◆ **What you need to do**
Please transcribe the data below in full. Omit any picture you find in it.

◆ **Data excerpt**
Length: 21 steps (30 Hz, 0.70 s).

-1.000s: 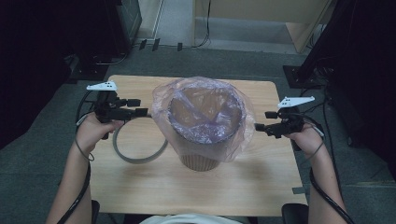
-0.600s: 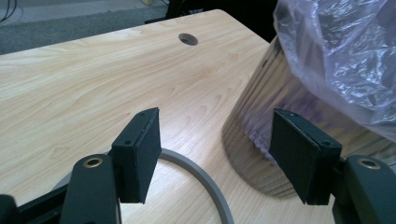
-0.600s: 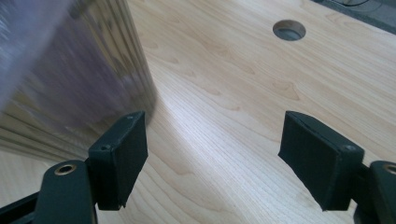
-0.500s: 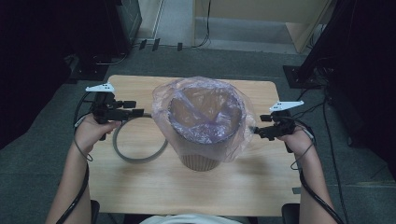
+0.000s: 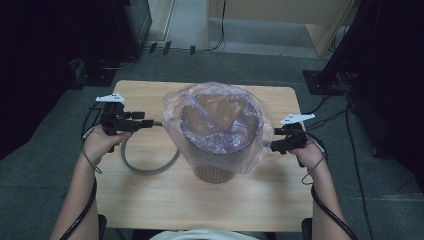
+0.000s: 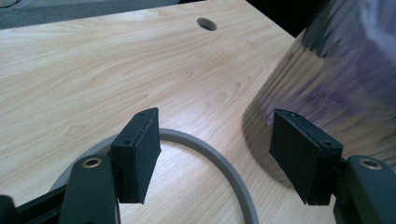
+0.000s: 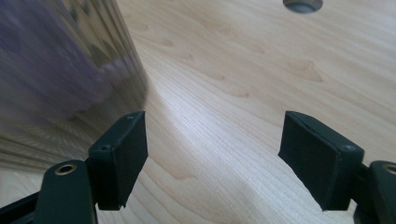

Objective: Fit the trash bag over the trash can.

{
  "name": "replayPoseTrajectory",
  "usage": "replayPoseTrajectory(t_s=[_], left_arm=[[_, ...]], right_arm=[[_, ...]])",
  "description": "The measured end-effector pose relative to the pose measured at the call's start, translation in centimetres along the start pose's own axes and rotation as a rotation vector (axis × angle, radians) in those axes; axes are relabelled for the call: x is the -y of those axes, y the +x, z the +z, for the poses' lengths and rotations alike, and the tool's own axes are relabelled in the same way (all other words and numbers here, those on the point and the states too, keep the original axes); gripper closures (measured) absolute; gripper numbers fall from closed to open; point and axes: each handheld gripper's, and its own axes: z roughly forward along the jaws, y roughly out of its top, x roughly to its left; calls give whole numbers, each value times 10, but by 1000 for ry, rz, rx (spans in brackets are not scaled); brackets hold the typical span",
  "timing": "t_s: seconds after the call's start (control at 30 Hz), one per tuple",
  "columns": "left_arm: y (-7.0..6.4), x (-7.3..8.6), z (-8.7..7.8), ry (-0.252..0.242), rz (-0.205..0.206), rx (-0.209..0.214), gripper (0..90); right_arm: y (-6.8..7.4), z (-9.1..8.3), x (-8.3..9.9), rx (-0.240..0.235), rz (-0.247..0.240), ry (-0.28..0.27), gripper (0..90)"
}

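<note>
Standing near the middle of the counter (image 5: 150,200), a little toward its far edge: a brown ribbed bin (image 5: 214,170), tapering toward its base. Draping over the rim and down the sides: a clear purplish plastic bag (image 5: 220,117), lining the inside and bulging loosely outward on both flanks.

Lying flat on the counter just to the left of the bin: a grey ring (image 5: 145,167), its right arc running close under the bag's left bulge, whether touching or not being impossible to tell from above. Showing in the left gripper view as a grey curve (image 6: 224,163) passing beneath the jaws.

Hovering over the left part of the counter, above the far arc of the ring: the left claw (image 5: 150,123), pointing right toward the bag, held from below by the left hand (image 5: 102,142). Gaping wide in its own view (image 6: 215,154), gripping nothing, the right-side pad sitting close against the bag-covered bin wall (image 6: 327,79), contact being unclear.

Hanging near the right edge of the counter, just beside the bag's right bulge: the right claw (image 5: 271,146), pointing left, carried by the right hand (image 5: 307,155). Standing wide apart in its own view (image 7: 212,156), holding nothing, bare wood (image 7: 243,93) lying between the pads and the blurred bag-wrapped bin (image 7: 60,74) looming just beyond the left pad.

Showing near the counter's far edge in both gripper views: a round cable hole (image 6: 207,24).
</note>
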Motion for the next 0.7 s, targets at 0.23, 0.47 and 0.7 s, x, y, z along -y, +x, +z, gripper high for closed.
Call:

◆ **Answer box**
Length: 21 steps (30 Hz, 0.70 s).

-1.000s: 
-0.600s: 
-0.600s: 
-0.500s: 
+0.000s: 
+0.000s: 
+0.000s: 

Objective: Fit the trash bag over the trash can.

{
  "name": "replayPoseTrajectory",
  "usage": "replayPoseTrajectory(t_s=[_], left_arm=[[_, ...]], right_arm=[[_, ...]])",
  "description": "The measured end-effector pose relative to the pose measured at the call's start, translation in centimetres along the start pose's own axes and rotation as a rotation vector (axis × angle, radians) in those axes; axes are relabelled for the call: x is the -y of those axes, y the +x, z the +z, for the poses' lengths and rotations alike, and the tool's own axes are relabelled in the same way (all other words and numbers here, those on the point and the states too, keep the original axes); gripper closures (measured) absolute; gripper numbers fall from closed to open; point and axes: each handheld gripper's, and its own axes: z roughly forward along the jaws, y roughly out of its top, x roughly to its left; calls give whole numbers, each value times 10, but by 1000 for ry, rz, rx (spans in brackets are not scaled); brackets hold the typical span",
  "timing": "t_s: seconds after the call's start (control at 30 Hz), one per tuple",
  "columns": "left_arm: y (-7.0..6.4), x (-7.3..8.6), z (-8.7..7.8), ry (-0.252..0.242), rz (-0.205..0.206), rx (-0.209..0.214), gripper (0..90); right_arm: y (-6.8..7.4), z (-9.1..8.3), x (-8.3..9.9), rx (-0.240..0.235), rz (-0.247..0.240), ry (-0.28..0.27), gripper (0..90)"
}

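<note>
Standing near the middle of the counter (image 5: 150,200), a little toward its far edge: a brown ribbed bin (image 5: 214,170), tapering toward its base. Draping over the rim and down the sides: a clear purplish plastic bag (image 5: 220,117), lining the inside and bulging loosely outward on both flanks.

Lying flat on the counter just to the left of the bin: a grey ring (image 5: 145,167), its right arc running close under the bag's left bulge, whether touching or not being impossible to tell from above. Showing in the left gripper view as a grey curve (image 6: 224,163) passing beneath the jaws.

Hovering over the left part of the counter, above the far arc of the ring: the left claw (image 5: 150,123), pointing right toward the bag, held from below by the left hand (image 5: 102,142). Gaping wide in its own view (image 6: 215,154), gripping nothing, the right-side pad sitting close against the bag-covered bin wall (image 6: 327,79), contact being unclear.

Hanging near the right edge of the counter, just beside the bag's right bulge: the right claw (image 5: 271,146), pointing left, carried by the right hand (image 5: 307,155). Standing wide apart in its own view (image 7: 212,156), holding nothing, bare wood (image 7: 243,93) lying between the pads and the blurred bag-wrapped bin (image 7: 60,74) looming just beyond the left pad.

Showing near the counter's far edge in both gripper views: a round cable hole (image 6: 207,24).
</note>
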Motion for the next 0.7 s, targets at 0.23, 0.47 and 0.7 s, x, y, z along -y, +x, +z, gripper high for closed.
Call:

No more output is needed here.